§ What is expected: Take each line in the entries below that holds "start" and show it.

§ Material provided:
──────────
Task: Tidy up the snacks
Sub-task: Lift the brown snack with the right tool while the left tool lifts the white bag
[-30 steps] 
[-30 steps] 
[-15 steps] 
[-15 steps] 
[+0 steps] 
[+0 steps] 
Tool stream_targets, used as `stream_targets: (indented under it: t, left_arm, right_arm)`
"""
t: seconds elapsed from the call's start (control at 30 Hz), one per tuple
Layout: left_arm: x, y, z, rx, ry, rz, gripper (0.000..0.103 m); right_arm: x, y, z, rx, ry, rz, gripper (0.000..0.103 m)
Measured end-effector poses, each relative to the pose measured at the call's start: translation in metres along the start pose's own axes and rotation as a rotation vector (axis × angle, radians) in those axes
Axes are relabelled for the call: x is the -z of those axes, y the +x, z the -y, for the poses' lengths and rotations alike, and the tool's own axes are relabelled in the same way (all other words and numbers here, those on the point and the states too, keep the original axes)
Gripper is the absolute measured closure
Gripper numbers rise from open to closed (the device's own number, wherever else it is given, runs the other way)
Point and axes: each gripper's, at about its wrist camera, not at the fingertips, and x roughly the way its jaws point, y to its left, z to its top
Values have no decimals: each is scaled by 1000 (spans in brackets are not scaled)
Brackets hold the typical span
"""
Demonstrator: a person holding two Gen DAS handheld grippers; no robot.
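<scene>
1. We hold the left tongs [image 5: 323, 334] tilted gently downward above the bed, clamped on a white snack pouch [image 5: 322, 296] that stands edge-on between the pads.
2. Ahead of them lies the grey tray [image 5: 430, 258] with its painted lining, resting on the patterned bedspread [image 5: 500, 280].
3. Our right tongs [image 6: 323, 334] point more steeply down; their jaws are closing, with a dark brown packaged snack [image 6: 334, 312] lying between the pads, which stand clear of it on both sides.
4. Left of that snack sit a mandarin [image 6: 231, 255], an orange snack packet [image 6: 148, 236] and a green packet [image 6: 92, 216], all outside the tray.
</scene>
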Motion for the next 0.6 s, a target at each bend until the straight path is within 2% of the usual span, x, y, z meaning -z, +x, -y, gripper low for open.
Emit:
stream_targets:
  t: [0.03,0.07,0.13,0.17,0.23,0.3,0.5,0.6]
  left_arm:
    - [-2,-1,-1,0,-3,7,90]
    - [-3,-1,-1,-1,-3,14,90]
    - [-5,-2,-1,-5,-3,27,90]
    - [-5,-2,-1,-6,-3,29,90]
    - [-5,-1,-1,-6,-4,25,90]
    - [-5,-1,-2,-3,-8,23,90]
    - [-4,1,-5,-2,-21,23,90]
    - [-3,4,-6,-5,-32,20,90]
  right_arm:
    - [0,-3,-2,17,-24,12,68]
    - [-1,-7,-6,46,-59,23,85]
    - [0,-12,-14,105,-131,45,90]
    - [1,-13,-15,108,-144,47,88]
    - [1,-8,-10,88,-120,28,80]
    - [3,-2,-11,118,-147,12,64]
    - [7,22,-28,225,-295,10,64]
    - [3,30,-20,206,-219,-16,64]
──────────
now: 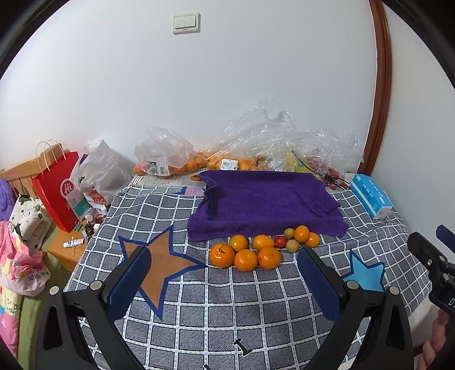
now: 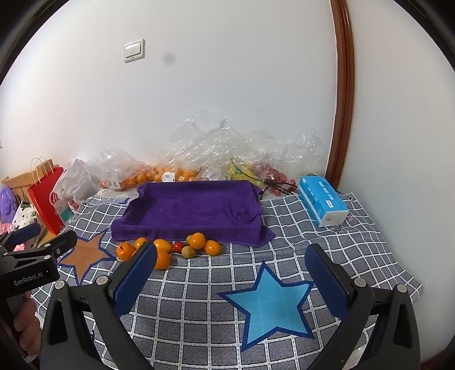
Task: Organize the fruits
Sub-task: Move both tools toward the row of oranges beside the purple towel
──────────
§ Task response:
t: seconds elapsed from the call's start (control at 30 Hz), one per tuple
Measured end-effector poses, each relative to the pose measured at the call's start: translation in metres along the start pose's own axes and rotation as a rotation vector (axis × angle, radians) in those axes

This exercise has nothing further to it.